[Provided entries — start]

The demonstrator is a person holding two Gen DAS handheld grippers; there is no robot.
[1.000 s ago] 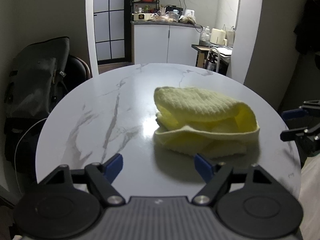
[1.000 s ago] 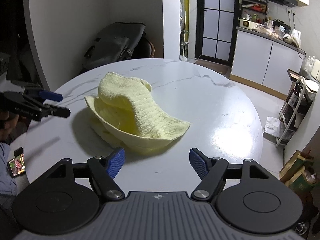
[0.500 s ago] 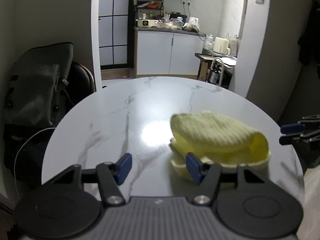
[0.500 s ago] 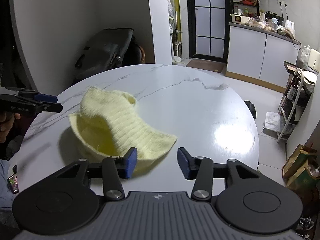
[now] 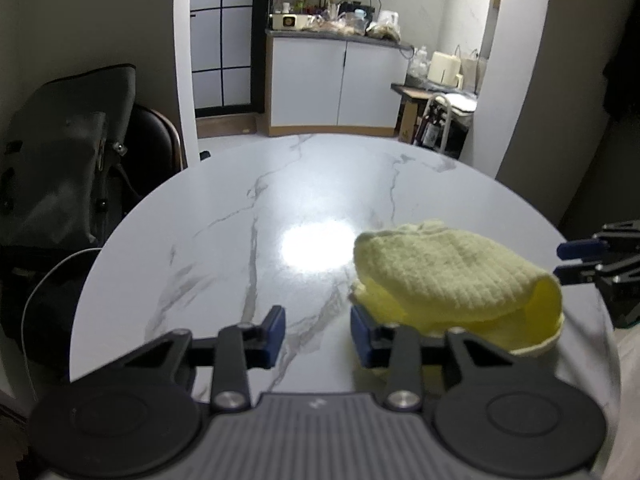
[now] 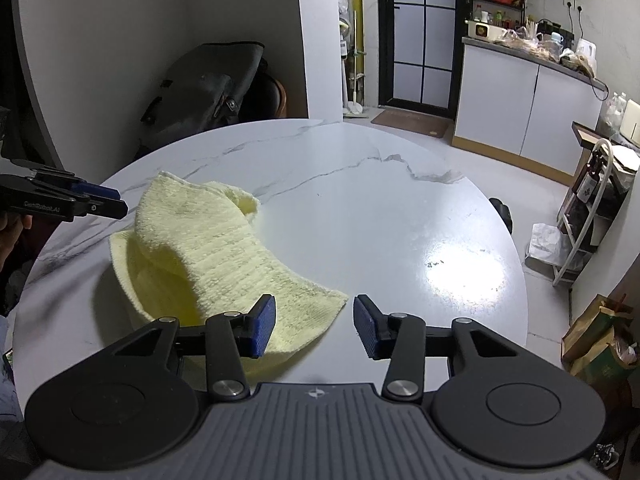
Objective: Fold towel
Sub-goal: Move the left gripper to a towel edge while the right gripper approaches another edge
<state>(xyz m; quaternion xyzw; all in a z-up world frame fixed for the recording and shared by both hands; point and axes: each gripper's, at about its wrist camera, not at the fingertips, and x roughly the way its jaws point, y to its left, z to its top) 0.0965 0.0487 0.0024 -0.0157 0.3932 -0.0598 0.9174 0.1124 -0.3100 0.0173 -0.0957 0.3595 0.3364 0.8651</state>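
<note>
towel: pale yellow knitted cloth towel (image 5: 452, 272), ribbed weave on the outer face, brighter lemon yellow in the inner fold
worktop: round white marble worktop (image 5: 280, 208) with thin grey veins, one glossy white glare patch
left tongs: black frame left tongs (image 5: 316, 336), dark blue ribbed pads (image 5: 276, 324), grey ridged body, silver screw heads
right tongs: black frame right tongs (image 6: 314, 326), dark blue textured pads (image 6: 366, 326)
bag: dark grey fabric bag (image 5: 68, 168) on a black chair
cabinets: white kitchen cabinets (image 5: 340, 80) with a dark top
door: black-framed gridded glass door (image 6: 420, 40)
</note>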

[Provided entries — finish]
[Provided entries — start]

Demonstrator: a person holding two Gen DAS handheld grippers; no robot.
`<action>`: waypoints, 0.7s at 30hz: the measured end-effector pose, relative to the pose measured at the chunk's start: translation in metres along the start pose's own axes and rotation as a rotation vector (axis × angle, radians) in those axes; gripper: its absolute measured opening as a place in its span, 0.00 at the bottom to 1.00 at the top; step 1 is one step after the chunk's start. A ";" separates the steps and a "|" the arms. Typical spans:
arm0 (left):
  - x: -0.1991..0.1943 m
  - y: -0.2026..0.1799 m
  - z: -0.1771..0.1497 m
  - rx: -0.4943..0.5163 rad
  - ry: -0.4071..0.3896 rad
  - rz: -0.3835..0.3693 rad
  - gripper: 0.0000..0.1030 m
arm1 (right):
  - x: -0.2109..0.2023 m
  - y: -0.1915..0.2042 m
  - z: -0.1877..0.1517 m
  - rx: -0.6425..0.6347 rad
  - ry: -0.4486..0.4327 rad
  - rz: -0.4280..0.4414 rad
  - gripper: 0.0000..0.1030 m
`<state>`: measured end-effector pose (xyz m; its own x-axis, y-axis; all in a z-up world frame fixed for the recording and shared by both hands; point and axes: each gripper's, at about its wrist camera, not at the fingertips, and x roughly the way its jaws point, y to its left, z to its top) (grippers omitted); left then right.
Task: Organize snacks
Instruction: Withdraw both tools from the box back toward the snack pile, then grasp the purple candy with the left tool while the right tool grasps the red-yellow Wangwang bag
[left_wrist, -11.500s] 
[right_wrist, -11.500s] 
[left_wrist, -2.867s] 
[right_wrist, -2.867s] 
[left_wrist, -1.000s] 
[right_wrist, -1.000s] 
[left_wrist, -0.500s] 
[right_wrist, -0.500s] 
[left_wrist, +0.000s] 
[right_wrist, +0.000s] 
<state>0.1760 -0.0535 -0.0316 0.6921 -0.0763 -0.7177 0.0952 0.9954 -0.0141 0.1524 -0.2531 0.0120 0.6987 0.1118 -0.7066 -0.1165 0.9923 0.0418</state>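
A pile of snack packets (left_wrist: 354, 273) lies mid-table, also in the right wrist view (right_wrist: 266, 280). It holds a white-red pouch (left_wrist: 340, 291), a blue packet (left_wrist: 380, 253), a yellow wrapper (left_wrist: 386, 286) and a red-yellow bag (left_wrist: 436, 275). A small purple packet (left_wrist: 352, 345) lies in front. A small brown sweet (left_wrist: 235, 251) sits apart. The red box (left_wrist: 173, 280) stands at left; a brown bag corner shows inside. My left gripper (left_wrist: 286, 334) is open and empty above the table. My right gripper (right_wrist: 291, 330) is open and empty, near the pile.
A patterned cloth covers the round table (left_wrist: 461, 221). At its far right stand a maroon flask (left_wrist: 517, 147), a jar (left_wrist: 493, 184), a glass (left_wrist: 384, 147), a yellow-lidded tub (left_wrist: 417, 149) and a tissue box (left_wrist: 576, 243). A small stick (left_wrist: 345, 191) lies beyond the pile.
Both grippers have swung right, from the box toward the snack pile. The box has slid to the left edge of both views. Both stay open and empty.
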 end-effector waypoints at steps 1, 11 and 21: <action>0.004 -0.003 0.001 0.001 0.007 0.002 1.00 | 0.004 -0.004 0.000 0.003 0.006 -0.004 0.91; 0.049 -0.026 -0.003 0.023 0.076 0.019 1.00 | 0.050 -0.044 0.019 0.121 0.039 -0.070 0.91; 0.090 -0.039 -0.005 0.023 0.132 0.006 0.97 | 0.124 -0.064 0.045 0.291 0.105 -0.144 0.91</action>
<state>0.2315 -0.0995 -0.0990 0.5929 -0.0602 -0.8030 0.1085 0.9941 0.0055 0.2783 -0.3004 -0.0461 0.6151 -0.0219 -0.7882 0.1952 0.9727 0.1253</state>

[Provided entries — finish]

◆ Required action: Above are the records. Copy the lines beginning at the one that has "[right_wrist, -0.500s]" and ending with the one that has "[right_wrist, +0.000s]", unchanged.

◆ Written answer:
[right_wrist, -0.500s] 
[left_wrist, +0.000s] 
[right_wrist, +0.000s] 

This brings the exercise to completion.